PROBLEM TO SOLVE: Retype every entry below without any change.
####
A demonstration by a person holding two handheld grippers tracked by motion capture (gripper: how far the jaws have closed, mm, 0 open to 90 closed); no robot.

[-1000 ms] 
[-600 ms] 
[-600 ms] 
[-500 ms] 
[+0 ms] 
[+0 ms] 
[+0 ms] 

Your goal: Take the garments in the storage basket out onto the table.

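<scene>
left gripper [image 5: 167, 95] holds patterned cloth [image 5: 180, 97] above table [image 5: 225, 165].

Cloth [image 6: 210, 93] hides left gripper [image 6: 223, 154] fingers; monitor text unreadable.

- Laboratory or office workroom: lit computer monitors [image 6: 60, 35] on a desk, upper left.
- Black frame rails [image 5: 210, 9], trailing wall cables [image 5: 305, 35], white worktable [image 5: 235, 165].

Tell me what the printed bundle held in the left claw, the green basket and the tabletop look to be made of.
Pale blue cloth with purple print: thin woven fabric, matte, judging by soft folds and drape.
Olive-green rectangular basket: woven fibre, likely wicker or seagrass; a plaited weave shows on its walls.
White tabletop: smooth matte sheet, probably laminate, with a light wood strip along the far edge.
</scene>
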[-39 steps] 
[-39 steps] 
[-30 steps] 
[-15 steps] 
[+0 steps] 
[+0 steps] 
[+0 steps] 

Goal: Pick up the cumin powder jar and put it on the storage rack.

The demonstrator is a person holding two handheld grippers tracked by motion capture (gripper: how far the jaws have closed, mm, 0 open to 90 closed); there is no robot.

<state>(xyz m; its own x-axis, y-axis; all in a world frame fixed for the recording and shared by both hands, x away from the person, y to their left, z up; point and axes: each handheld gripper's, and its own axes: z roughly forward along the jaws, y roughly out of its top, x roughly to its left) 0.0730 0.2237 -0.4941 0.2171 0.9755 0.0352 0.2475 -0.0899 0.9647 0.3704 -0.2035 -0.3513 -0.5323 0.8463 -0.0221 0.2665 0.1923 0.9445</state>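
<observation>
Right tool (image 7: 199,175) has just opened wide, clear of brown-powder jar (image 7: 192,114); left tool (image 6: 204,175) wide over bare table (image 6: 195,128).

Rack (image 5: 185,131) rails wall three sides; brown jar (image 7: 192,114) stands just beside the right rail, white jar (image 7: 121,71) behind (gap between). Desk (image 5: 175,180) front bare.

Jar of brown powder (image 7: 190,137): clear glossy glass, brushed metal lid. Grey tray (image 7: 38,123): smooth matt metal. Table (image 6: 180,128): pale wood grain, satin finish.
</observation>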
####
OUTPUT OF THE TASK:
A demonstration by a person holding two handheld grippers tracked by motion capture (gripper: how far the jaws have closed, mm, 0 open to 90 closed); no robot.

[-1000 ms] 
[-600 ms] 
[-600 ms] 
[-500 ms] 
[+0 ms] 
[+0 ms] 
[+0 ms] 

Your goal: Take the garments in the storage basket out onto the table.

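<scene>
left gripper [image 5: 167, 95] holds patterned cloth [image 5: 180, 97] above table [image 5: 225, 165].

Cloth [image 6: 210, 93] hides left gripper [image 6: 223, 154] fingers; monitor text unreadable.

- Laboratory or office workroom: lit computer monitors [image 6: 60, 35] on a desk, upper left.
- Black frame rails [image 5: 210, 9], trailing wall cables [image 5: 305, 35], white worktable [image 5: 235, 165].

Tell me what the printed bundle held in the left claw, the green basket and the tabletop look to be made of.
Pale blue cloth with purple print: thin woven fabric, matte, judging by soft folds and drape.
Olive-green rectangular basket: woven fibre, likely wicker or seagrass; a plaited weave shows on its walls.
White tabletop: smooth matte sheet, probably laminate, with a light wood strip along the far edge.
</scene>
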[-39 steps] 
[-39 steps] 
[-30 steps] 
[-15 steps] 
[+0 steps] 
[+0 steps] 
[+0 steps] 

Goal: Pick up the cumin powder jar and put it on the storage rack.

The demonstrator is a person holding two handheld grippers tracked by motion capture (gripper: how far the jaws have closed, mm, 0 open to 90 closed); there is no robot.

<state>(xyz m; its own x-axis, y-axis; all in a world frame fixed for the recording and shared by both hands, x away from the person, y to their left, z up; point and axes: each handheld gripper's, and its own axes: z roughly forward along the jaws, y roughly out of its top, x roughly to its left) 0.0730 0.2237 -0.4941 0.2171 0.9755 0.0352 0.2475 -0.0899 0.9647 0.3704 -0.2035 -0.3513 -0.5323 0.8463 -0.0221 0.2665 0.1923 0.9445</state>
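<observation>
Right tool (image 7: 199,175) has just opened wide, clear of brown-powder jar (image 7: 192,114); left tool (image 6: 204,175) wide over bare table (image 6: 195,128).

Rack (image 5: 185,131) rails wall three sides; brown jar (image 7: 192,114) stands just beside the right rail, white jar (image 7: 121,71) behind (gap between). Desk (image 5: 175,180) front bare.

Jar of brown powder (image 7: 190,137): clear glossy glass, brushed metal lid. Grey tray (image 7: 38,123): smooth matt metal. Table (image 6: 180,128): pale wood grain, satin finish.
</observation>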

The answer requires nothing further.